YOUR OBJECTIVE | All lines in the records below that hold "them" are to be shown.

**** PROVIDED RECORDS ****

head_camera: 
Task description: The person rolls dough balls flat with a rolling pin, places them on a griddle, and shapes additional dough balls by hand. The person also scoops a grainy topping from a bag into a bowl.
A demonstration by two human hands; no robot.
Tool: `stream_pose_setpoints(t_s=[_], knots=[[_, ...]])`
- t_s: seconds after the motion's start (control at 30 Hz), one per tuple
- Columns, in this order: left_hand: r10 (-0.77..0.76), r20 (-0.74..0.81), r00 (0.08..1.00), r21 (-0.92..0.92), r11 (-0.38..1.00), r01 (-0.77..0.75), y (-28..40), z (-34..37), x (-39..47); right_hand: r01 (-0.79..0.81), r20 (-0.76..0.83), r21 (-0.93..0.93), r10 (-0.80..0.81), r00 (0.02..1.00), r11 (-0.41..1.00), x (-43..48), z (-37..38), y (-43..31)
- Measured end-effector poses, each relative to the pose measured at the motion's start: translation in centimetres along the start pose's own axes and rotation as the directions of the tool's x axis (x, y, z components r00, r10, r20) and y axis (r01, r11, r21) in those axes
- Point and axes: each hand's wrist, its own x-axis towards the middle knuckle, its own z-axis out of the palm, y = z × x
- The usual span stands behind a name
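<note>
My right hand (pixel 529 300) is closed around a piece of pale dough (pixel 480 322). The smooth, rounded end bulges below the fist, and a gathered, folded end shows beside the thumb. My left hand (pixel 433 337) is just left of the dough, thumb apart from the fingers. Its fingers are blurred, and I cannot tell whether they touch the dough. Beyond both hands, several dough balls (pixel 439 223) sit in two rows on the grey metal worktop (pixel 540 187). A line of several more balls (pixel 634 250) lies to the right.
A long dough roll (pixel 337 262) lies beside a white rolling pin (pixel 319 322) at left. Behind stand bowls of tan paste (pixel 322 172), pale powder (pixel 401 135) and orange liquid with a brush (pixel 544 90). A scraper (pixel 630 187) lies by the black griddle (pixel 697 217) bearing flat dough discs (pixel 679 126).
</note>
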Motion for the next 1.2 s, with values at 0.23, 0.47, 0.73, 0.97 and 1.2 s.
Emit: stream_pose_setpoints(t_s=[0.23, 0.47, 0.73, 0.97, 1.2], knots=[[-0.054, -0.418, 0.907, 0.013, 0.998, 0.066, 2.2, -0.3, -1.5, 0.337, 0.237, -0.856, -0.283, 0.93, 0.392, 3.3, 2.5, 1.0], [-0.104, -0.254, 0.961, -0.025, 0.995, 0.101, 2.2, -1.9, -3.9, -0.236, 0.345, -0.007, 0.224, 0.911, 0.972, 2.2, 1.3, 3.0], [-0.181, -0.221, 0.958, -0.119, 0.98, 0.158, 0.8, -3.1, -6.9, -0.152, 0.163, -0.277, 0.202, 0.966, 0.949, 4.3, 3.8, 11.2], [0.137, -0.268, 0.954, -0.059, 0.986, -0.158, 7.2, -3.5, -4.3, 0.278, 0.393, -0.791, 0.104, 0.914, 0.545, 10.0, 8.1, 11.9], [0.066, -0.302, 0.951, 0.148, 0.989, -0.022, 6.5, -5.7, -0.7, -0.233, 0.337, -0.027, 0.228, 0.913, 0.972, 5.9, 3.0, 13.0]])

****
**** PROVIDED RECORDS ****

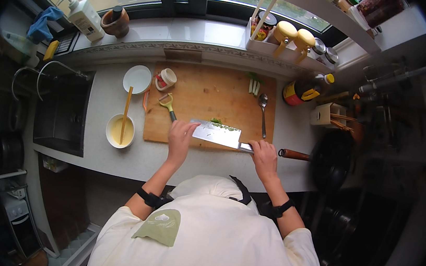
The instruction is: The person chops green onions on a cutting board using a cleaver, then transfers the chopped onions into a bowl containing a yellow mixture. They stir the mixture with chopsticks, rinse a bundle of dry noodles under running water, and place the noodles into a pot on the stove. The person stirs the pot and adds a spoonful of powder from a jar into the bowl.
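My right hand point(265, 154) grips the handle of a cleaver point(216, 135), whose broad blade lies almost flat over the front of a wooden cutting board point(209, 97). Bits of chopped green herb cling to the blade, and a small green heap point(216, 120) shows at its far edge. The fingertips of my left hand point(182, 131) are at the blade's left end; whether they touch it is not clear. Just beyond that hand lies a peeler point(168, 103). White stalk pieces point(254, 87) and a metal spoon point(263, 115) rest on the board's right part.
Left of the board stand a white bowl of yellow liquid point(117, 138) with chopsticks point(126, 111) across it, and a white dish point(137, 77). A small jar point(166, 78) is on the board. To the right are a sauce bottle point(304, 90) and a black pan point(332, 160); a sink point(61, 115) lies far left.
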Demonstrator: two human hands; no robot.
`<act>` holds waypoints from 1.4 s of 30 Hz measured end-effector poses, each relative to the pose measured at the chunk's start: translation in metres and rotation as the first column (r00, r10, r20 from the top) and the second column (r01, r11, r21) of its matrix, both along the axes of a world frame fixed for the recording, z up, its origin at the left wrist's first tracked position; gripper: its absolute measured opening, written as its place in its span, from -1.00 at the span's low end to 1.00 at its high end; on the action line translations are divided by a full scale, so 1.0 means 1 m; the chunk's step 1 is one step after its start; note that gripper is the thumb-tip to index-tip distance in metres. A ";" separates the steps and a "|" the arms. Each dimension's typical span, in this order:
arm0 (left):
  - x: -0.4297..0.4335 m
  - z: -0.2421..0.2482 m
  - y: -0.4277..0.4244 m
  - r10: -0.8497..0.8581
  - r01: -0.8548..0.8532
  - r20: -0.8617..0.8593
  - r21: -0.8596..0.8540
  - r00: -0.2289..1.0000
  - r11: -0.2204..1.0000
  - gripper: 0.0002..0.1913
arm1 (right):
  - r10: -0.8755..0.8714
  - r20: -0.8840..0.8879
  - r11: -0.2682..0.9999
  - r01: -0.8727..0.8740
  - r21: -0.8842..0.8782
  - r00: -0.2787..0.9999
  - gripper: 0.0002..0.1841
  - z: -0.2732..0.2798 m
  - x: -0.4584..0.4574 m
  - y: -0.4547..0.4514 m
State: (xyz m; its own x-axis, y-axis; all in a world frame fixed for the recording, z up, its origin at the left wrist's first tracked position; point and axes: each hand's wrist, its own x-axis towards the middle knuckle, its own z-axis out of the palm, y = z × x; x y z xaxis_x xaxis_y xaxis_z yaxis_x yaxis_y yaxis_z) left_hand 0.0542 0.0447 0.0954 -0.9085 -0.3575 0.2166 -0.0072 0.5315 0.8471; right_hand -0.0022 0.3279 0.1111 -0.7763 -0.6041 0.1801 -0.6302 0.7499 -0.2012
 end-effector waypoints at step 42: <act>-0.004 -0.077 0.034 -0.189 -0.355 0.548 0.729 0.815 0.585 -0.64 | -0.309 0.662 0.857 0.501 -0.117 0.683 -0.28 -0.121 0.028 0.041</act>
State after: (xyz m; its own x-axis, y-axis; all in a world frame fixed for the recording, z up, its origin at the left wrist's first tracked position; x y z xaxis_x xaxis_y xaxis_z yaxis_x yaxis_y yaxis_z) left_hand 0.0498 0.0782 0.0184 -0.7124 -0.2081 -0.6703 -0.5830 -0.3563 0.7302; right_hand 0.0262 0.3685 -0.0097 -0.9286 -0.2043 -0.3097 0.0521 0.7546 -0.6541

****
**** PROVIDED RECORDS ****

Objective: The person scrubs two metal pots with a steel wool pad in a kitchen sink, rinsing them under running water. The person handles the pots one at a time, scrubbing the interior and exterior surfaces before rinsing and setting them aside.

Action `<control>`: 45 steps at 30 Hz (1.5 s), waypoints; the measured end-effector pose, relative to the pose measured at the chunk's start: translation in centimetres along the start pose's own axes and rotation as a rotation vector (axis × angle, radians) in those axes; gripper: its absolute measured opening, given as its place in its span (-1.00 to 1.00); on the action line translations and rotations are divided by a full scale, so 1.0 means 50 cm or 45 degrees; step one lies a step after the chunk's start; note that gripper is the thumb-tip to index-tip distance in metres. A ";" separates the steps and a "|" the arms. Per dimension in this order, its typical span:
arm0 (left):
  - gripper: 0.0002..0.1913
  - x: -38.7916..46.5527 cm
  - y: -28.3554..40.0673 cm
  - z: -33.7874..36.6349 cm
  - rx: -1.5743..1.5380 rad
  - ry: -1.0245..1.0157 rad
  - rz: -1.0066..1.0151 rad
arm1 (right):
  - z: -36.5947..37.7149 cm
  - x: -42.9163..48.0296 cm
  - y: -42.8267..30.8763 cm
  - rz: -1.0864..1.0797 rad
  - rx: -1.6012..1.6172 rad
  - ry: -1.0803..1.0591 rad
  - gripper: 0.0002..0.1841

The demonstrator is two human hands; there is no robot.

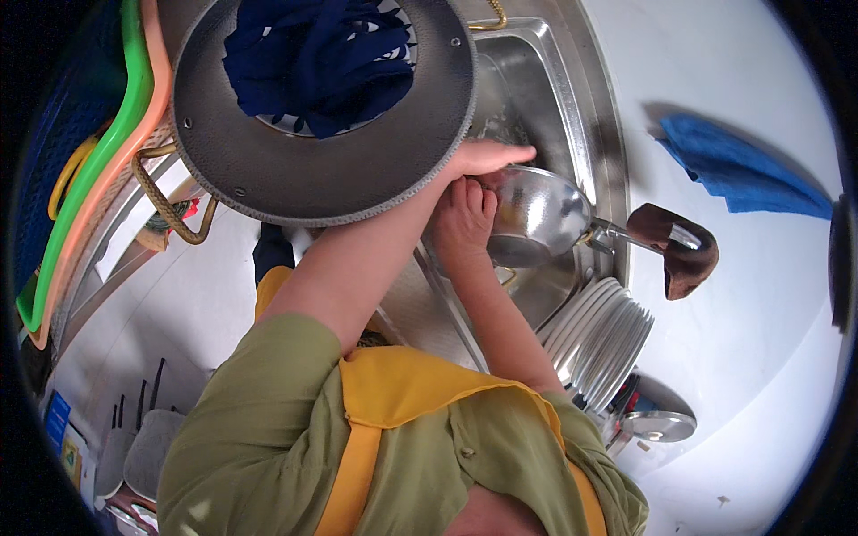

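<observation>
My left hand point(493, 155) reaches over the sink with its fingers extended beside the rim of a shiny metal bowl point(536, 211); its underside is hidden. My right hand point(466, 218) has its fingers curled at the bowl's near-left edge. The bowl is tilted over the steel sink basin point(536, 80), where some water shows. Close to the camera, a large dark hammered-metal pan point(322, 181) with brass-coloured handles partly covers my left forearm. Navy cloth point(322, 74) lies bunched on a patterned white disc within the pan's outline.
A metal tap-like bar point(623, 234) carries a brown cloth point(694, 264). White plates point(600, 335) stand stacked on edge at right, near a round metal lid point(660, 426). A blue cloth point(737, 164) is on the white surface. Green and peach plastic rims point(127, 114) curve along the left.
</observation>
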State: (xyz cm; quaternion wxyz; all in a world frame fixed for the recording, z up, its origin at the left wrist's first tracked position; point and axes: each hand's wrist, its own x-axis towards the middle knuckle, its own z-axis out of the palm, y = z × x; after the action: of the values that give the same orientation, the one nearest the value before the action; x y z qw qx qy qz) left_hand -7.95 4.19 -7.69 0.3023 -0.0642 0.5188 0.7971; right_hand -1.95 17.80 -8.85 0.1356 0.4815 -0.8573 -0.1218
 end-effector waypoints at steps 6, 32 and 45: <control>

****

OUTPUT FOR THIS TASK |
Task description: The person rolls dough balls flat with a rolling pin, places them on a griddle, and shapes additional dough balls by hand. The person also scoops a grainy topping from a bag into a bowl.
Objective: The person scrubs two metal pots with a steel wool pad in a kitchen sink, rinsing them under running water. The person handles the pots one at a time, scrubbing the interior and exterior surfaces before rinsing and setting them aside.

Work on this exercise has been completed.